Center for Research Innovation and Biomedical Informatics, Faculty of Medical Technology, Mahidol University, Bangkok 10700, Thailand.
Center for Advanced Therapeutics, Institute of Molecular Biosciences, Mahidol University, Nakhon Pathom 73170, Thailand.
Methods. 2024 Oct;230:147-157. doi: 10.1016/j.ymeth.2024.08.003. Epub 2024 Aug 25.

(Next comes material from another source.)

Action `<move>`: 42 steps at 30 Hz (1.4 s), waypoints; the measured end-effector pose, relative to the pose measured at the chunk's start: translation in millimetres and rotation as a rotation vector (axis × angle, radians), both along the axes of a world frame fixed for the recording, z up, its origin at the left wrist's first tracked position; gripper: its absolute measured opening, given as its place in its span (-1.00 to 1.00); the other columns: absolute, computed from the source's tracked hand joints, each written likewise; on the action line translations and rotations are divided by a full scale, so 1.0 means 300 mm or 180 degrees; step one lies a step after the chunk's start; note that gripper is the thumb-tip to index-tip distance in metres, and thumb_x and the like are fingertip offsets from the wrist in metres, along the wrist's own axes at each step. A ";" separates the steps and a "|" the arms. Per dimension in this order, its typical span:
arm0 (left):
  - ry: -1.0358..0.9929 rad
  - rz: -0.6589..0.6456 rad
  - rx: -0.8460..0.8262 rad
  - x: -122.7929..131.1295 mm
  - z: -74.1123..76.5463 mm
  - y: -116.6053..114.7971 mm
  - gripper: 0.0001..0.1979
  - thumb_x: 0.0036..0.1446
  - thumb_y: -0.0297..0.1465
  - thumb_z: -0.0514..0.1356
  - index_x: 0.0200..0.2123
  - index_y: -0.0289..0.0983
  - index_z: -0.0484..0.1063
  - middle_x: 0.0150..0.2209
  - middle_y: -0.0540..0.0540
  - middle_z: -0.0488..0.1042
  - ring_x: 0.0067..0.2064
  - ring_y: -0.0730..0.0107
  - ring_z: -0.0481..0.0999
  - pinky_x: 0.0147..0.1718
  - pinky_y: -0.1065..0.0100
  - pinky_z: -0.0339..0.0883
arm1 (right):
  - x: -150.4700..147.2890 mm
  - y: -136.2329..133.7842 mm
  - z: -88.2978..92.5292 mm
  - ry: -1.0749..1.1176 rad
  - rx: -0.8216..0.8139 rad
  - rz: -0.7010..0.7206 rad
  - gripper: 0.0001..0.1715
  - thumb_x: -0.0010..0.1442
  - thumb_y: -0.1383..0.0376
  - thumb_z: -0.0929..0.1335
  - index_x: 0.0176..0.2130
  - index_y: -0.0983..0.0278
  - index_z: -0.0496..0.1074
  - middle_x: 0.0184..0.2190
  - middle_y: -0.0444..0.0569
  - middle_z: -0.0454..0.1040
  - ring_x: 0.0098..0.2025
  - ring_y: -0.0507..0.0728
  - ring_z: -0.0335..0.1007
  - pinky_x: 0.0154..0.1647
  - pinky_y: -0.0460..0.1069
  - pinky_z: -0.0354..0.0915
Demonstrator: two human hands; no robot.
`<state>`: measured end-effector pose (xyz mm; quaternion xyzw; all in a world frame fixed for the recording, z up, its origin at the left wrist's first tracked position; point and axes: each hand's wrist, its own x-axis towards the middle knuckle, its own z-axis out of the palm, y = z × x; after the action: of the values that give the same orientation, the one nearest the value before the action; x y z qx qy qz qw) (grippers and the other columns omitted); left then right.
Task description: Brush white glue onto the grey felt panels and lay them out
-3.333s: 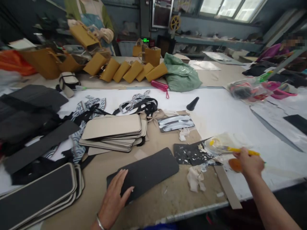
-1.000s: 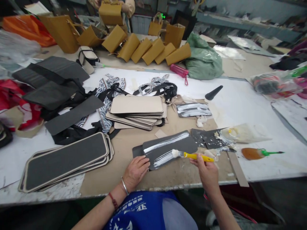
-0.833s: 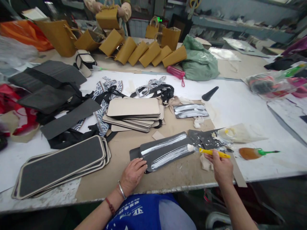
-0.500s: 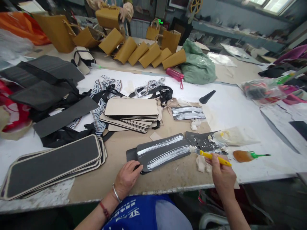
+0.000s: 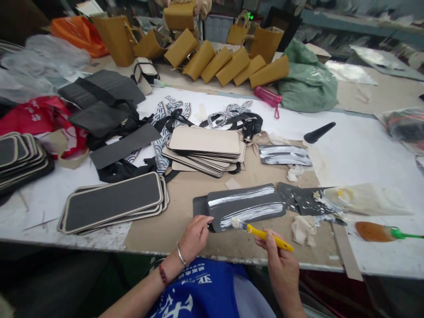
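Note:
My right hand grips a brush with a yellow handle. Its bristles touch the lower edge of a dark grey panel, which carries white streaks of what looks like glue. At the panel's lower left corner, my left hand is closed, fingertips pinching the edge. Another dark piece sticks out from under the panel's left end. Right of the panel, a clear bag with pale paste lies on glue-spattered dark scraps. A smaller streaked panel lies farther back.
Stacks of beige panels and beige-edged dark panels occupy the middle and left. An amber bottle with a green nozzle lies at right, near a crumpled cloth. Tan bags line the back, where another person's hands hold one.
My right hand has brought the brush from the panel's right end leftward to its lower edge. My left hand stays at the corner. The whole view has shifted, showing more on the left.

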<state>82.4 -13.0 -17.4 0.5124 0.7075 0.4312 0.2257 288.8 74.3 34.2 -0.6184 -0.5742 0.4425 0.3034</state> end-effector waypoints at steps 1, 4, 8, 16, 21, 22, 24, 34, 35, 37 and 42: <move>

Epigenetics involves reversible modifications in gene expression without altering the genetic code itself. Among these modifications, histone deacetylases (HDACs) play a key role by removing acetyl groups from lysine residues on histones. Overexpression of HDACs is linked to the proliferation and survival of tumor cells. To combat this, HDAC inhibitors (HDACi) are commonly used in cancer treatments. However, pan-HDAC inhibition can lead to numerous side effects. Therefore, isoform-selective HDAC inhibitors, such as HDAC3i, could be advantageous for treating various medical conditions while minimizing off-target effects. To date, computational approaches that use only the SMILES notation without any experimental evidence have become increasingly popular and necessary for the initial discovery of novel potential therapeutic drugs. In this study, we develop an innovative and high-precision stacked-ensemble framework, called Stack-HDAC3i, which can directly identify HDAC3i using only the SMILES notation. Using an up-to-date benchmark dataset, we first employed both molecular descriptors and Mol2Vec embeddings to generate feature representations that cover multi-view information embedded in HDAC3i, such as structural and contextual information. Subsequently, these feature representations were used to train baseline models using nine popular ML algorithms. Finally, the probabilistic features derived from the selected baseline models were fused to construct the final stacked model. Both cross-validation and independent tests showed that Stack-HDAC3i is a high-accuracy prediction model with great generalization ability for identifying HDAC3i. Furthermore, in the independent test, Stack-HDAC3i achieved an accuracy of 0.926 and Matthew's correlation coefficient of 0.850, which are 0.44-6.11% and 0.83-11.90% higher than its constituent baseline models, respectively.
表观遗传学涉及基因表达的可逆修饰,而不会改变遗传密码本身。在这些修饰中,组蛋白去乙酰化酶 (HDACs) 通过从组蛋白赖氨酸残基上去除乙酰基而起关键作用。HDACs 的过度表达与肿瘤细胞的增殖和存活有关。为了对抗这一点,通常在癌症治疗中使用 HDAC 抑制剂 (HDACi)。然而,pan-HDAC 抑制可能导致许多副作用。因此,同工型选择性 HDAC 抑制剂,如 HDAC3i,在最小化脱靶效应的同时,可能有利于治疗各种医疗状况。迄今为止,仅使用 SMILES 符号而没有任何实验证据的计算方法变得越来越流行,对于新型潜在治疗药物的初步发现是必要的。在这项研究中,我们开发了一种创新且高精度的堆叠集成框架,称为 Stack-HDAC3i,它可以仅使用 SMILES 符号直接识别 HDAC3i。使用最新的基准数据集,我们首先使用分子描述符和 Mol2Vec 嵌入生成特征表示,这些特征表示涵盖了嵌入在 HDAC3i 中的多视图信息,例如结构和上下文信息。随后,使用这 9 种流行的 ML 算法使用这些特征表示来训练基线模型。最后,从选定的基线模型中提取概率特征,融合构建最终的堆叠模型。交叉验证和独立测试均表明,Stack-HDAC3i 是一种高精度预测模型,具有很强的泛化能力,可用于识别 HDAC3i。此外,在独立测试中,Stack-HDAC3i 的准确率为 0.926,马修相关系数为 0.850,分别比其组成的基线模型高 0.44-6.11%和 0.83-11.90%。